(Beginning of Data below)

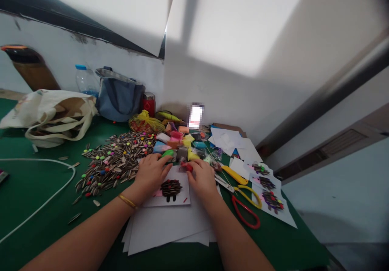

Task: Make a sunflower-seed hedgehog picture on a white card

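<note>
My left hand (151, 173) rests on the top left of a small white card (179, 198), fingers curled toward a green clay lump (167, 153). My right hand (203, 178) is closed in a pinch on a small red piece of clay (186, 166) just above the card. The card carries a dark seed-covered hedgehog figure (171, 189). It lies on a stack of white paper sheets (165, 226). A heap of sunflower seeds (114, 163) dotted with coloured clay balls spreads to the left of my left hand.
Coloured clay blocks (179, 139) sit behind the hands. Yellow scissors (240, 182) and red scissors (246, 214) lie to the right, beside finished cards (269, 190). Bags (51, 115), a bottle (85, 78) and a white cable (45, 198) occupy the left of the green table (27, 190).
</note>
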Demonstrator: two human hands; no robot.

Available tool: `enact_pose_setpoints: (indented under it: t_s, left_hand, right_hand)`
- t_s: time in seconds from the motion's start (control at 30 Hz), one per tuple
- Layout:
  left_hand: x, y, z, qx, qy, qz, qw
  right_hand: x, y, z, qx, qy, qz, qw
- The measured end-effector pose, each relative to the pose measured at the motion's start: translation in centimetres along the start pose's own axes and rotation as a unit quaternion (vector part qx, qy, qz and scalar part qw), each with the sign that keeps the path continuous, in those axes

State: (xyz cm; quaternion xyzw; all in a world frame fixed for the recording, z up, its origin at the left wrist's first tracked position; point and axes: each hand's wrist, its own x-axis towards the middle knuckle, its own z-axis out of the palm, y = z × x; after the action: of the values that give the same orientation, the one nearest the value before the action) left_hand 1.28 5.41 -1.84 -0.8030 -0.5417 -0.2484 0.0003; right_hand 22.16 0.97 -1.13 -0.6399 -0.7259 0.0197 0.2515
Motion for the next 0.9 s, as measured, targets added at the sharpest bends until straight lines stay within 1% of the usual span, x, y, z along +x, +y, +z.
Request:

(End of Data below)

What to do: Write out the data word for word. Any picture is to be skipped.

Result for this exercise:
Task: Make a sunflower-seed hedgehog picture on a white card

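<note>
My left hand (151, 173) rests on the top left of a small white card (179, 198), fingers curled toward a green clay lump (167, 153). My right hand (203, 178) is closed in a pinch on a small red piece of clay (186, 166) just above the card. The card carries a dark seed-covered hedgehog figure (171, 189). It lies on a stack of white paper sheets (165, 226). A heap of sunflower seeds (114, 163) dotted with coloured clay balls spreads to the left of my left hand.
Coloured clay blocks (179, 139) sit behind the hands. Yellow scissors (240, 182) and red scissors (246, 214) lie to the right, beside finished cards (269, 190). Bags (51, 115), a bottle (85, 78) and a white cable (45, 198) occupy the left of the green table (27, 190).
</note>
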Demonstrator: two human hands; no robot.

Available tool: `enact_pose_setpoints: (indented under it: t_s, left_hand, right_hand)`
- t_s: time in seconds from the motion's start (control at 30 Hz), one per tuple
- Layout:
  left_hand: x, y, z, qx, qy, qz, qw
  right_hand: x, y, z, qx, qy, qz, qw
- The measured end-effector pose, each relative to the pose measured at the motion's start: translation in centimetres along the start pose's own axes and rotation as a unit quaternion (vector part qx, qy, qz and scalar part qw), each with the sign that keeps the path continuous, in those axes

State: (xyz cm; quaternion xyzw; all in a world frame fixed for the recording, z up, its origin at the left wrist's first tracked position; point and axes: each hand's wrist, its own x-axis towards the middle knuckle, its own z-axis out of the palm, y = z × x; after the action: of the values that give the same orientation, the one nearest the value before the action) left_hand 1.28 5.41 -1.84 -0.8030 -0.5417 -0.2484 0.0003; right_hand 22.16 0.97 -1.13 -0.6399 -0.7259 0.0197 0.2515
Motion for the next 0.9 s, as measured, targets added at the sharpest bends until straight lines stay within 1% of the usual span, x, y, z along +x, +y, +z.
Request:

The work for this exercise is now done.